During the discharged state of lead storage battery both positive and negative plates become lead(II) sulphate. The electrolyte loses most of its dissolved sulfuric acid and becomes water. The discharge process is powered by the conduction of electrons from the negative plate to the positive plate in the external circuit connected with the battery. The discharge process is driven by the reduction in energy when $2{H^ + }(aq)$ of the acid react with ${O^{2- }}$ ions of $Pb{O_2}$ to form the strong O-H bonds in water( −880 kJ per 18 g of water). This process can also compensate for the unfavourable formation of $P{b^{2 + }}(aq)$ ions or lead sulphate.
Now, let’s have a look on the reactions occurring on the negative and positive plates:
Negative plate reaction:
$Pb(s) + HS{O_4}^ - (aq) \to PbS{O_4}(s) + {H^ + }(aq) + 2{e^ - }$

As electrons accumulate, they create an electric field which attracts hydrogen ions and repels sulphate ions leading to formation of a double-layer near the surface of the solution.

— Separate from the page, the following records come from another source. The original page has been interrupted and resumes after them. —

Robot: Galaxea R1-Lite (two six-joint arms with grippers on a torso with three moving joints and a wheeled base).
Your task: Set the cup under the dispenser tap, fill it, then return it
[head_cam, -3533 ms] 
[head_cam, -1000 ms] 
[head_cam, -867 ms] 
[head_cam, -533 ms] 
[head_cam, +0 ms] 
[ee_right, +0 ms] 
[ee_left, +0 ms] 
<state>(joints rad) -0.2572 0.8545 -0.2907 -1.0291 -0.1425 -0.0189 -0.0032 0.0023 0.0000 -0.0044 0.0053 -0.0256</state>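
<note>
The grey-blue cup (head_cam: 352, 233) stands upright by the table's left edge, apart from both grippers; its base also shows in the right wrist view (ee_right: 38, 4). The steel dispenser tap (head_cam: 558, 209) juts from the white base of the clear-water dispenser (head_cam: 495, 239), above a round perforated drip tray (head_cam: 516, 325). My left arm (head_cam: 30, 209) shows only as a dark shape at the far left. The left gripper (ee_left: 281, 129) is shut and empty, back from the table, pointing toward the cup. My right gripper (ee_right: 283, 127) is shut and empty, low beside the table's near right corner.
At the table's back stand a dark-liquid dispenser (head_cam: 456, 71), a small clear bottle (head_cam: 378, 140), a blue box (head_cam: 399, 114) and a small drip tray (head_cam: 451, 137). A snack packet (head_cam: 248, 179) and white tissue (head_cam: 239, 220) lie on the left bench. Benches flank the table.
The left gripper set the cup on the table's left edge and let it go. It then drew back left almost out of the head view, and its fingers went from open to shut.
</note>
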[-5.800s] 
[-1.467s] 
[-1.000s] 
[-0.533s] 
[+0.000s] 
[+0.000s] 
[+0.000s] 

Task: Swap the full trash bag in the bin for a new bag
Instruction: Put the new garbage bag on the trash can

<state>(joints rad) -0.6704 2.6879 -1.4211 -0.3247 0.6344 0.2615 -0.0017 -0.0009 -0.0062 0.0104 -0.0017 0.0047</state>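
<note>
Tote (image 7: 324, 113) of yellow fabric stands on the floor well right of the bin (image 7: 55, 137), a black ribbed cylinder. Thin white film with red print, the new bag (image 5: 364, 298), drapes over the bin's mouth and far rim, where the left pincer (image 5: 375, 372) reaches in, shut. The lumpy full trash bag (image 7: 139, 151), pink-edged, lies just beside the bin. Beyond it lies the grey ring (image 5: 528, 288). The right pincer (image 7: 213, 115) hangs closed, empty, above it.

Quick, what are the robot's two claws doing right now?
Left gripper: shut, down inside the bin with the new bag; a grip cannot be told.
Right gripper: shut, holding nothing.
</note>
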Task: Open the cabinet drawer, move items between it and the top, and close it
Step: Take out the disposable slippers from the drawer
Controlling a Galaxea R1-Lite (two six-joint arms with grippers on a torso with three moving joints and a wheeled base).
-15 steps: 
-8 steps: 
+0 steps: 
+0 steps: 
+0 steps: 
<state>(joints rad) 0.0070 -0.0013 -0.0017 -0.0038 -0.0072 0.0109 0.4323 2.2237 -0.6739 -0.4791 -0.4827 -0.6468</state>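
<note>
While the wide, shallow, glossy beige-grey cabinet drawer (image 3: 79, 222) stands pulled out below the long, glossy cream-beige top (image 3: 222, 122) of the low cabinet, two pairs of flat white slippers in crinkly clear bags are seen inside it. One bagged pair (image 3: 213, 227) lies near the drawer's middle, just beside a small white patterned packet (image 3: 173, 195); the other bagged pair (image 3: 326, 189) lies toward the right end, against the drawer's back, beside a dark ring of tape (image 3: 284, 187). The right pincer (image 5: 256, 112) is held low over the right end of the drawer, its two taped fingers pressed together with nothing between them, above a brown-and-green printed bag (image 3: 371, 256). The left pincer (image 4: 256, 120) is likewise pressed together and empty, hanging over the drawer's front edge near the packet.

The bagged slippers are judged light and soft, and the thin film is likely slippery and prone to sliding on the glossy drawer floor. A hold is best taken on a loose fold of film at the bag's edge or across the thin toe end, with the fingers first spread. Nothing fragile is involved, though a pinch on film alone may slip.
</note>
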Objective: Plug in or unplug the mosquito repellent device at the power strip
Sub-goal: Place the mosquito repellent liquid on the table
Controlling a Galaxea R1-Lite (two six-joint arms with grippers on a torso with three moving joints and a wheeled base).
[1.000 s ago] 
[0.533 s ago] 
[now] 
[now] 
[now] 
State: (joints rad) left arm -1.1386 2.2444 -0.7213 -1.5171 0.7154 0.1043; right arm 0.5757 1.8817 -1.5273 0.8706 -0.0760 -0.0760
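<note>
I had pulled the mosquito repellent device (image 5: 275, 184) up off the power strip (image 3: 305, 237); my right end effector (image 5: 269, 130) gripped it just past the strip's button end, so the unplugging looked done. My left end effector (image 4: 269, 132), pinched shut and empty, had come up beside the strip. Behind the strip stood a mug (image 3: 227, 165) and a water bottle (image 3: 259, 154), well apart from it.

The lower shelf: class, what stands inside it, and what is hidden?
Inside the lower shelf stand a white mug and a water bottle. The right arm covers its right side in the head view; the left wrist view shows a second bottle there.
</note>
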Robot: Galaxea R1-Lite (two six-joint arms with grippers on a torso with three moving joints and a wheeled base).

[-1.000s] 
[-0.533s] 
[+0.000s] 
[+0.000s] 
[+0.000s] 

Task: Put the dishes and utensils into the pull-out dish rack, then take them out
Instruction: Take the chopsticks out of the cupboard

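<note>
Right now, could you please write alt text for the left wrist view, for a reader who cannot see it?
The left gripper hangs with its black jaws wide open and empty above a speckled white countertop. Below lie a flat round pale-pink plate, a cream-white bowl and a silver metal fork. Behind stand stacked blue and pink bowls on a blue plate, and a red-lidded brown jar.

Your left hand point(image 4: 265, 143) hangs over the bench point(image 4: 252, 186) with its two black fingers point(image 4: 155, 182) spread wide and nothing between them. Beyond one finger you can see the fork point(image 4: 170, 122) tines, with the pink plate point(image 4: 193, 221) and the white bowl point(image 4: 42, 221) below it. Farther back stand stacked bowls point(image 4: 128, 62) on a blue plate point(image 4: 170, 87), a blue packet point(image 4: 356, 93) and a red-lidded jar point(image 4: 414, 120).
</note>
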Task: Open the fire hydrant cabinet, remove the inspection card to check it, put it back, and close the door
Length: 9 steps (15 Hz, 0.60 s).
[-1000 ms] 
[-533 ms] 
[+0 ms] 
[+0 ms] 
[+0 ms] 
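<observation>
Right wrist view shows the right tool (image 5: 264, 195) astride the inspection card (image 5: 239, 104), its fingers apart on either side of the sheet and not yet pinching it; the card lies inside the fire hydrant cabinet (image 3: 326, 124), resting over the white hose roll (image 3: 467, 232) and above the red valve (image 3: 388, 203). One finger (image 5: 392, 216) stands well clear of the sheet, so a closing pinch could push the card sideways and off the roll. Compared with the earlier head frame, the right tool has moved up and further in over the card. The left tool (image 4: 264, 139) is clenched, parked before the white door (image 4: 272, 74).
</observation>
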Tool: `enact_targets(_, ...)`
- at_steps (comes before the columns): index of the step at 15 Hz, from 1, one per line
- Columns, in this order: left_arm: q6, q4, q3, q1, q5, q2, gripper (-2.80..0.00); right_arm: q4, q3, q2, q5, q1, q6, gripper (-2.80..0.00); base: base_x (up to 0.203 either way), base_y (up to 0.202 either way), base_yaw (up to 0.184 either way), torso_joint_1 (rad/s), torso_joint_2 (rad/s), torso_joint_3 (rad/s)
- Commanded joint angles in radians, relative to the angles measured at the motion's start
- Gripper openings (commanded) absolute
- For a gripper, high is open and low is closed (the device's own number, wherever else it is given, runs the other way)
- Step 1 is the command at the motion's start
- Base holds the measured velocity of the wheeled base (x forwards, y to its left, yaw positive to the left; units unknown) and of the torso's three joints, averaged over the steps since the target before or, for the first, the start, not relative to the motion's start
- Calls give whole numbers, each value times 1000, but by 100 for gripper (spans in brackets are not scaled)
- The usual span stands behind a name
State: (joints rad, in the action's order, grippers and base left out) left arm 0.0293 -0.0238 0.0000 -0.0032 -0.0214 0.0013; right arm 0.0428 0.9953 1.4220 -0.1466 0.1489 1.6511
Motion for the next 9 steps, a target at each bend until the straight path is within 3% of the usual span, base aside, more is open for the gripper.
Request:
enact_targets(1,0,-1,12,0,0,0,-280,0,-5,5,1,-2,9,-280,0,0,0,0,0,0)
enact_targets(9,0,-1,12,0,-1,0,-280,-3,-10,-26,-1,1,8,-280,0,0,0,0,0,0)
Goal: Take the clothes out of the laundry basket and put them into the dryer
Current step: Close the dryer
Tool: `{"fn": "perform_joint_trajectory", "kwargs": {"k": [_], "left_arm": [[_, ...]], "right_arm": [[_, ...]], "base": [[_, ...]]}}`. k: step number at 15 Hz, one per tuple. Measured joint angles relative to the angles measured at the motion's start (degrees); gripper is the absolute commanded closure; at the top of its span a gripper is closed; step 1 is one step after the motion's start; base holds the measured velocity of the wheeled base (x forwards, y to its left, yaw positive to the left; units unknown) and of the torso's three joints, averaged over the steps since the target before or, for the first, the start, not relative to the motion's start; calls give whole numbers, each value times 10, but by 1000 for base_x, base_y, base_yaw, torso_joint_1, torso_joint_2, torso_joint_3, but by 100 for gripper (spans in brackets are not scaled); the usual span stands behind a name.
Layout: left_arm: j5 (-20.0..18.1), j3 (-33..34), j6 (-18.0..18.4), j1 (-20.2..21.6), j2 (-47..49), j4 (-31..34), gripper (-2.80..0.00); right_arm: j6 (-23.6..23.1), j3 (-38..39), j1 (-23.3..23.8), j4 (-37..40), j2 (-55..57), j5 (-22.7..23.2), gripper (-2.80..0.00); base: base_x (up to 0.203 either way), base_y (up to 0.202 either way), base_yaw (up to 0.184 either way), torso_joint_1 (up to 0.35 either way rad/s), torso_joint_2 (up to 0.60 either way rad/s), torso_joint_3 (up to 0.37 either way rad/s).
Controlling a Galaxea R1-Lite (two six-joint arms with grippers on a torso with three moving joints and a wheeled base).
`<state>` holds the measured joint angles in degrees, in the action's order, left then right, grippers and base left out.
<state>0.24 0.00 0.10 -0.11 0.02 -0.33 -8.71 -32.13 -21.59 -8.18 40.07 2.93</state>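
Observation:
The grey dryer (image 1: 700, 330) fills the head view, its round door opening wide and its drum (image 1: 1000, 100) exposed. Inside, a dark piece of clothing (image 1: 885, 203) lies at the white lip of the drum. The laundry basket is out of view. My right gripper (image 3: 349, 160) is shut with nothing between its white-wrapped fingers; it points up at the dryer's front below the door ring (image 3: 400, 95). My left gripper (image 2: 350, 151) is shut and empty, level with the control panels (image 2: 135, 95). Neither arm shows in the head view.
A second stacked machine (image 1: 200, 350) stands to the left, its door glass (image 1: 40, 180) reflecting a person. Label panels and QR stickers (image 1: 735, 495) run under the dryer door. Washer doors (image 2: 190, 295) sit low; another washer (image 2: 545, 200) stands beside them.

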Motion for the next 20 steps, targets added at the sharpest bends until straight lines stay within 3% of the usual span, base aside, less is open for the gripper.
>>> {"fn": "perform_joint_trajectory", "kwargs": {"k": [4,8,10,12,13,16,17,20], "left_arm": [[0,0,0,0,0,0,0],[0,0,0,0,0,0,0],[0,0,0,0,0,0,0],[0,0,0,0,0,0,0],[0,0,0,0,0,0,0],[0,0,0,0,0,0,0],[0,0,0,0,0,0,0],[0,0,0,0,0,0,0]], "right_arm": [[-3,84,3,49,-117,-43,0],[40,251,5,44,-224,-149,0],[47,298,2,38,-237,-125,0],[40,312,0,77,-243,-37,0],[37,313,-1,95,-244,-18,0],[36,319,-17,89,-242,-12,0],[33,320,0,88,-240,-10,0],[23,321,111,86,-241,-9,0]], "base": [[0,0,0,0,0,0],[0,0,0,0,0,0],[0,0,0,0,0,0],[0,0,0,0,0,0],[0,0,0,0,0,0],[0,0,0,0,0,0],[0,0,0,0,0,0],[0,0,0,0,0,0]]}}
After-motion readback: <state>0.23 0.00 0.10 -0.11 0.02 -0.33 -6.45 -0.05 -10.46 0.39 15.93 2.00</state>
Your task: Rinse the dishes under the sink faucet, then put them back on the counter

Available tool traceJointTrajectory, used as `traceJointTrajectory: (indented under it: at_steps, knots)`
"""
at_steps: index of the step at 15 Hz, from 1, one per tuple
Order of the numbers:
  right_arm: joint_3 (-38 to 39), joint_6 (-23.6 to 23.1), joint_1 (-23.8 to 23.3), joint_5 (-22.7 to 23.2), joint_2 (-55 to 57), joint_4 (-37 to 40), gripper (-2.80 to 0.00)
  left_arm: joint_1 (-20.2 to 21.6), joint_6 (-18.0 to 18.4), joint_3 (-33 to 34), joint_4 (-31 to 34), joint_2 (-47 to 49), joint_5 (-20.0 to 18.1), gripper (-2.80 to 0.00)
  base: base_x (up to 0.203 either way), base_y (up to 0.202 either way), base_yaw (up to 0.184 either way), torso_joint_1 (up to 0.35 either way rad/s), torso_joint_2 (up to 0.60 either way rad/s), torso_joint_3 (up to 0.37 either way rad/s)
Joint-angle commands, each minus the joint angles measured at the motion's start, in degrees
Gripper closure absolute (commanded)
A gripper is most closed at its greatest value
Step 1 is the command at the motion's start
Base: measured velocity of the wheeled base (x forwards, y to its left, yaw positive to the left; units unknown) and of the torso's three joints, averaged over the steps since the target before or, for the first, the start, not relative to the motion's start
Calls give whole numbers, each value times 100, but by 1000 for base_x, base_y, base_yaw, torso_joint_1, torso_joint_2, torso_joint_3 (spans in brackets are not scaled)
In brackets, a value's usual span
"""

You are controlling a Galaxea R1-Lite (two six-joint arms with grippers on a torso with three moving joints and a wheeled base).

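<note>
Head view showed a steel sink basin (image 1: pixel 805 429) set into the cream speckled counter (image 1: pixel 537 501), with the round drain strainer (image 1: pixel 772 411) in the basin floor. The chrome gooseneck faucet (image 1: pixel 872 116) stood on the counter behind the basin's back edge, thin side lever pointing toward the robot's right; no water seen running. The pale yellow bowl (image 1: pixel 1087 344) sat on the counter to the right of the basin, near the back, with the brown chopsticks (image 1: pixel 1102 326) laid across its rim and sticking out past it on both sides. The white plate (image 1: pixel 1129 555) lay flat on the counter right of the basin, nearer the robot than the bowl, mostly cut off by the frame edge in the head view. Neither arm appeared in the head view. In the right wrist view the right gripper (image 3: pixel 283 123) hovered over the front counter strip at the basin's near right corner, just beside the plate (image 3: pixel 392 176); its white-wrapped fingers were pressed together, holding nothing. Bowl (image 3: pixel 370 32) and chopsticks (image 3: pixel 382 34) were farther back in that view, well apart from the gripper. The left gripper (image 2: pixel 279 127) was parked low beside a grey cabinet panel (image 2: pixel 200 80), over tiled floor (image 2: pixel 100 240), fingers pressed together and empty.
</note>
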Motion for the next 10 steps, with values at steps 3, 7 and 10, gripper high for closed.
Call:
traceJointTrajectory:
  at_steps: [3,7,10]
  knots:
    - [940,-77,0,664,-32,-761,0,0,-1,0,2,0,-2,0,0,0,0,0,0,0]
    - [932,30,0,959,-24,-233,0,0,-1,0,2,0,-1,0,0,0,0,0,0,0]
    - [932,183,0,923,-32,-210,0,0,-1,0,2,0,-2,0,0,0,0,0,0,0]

Unless charge is allowed to flow out of the electrode, the hydrogen ions screen the charged electrode from the solution which resists further reaction.
Positive plate reaction:
$Pb{O_2}(s) + HS{O_4}^ - (aq) + 3{H^ + }(aq) + 2{e^ - } \to PbS{O_4}(s) + 2{H_2}O(l)$

On combining these two reactions, one can determine the overall reaction:
$Pb(s) + Pb{O_2}(s) + 2HS{O_4}^ - (aq) + 2{H^ + }(aq) \to 2PbS{O_4}(s) + 2{H_2}O(l)$

Note: The net reaction of discharging is just opposite to net charging reaction i.e. the right side of reaction during charging is the left side during discharging and vice versa. But the individual reactions (reactions occurring at the cathode and anode) during charging is not exactly opposite to the individual reaction during discharging.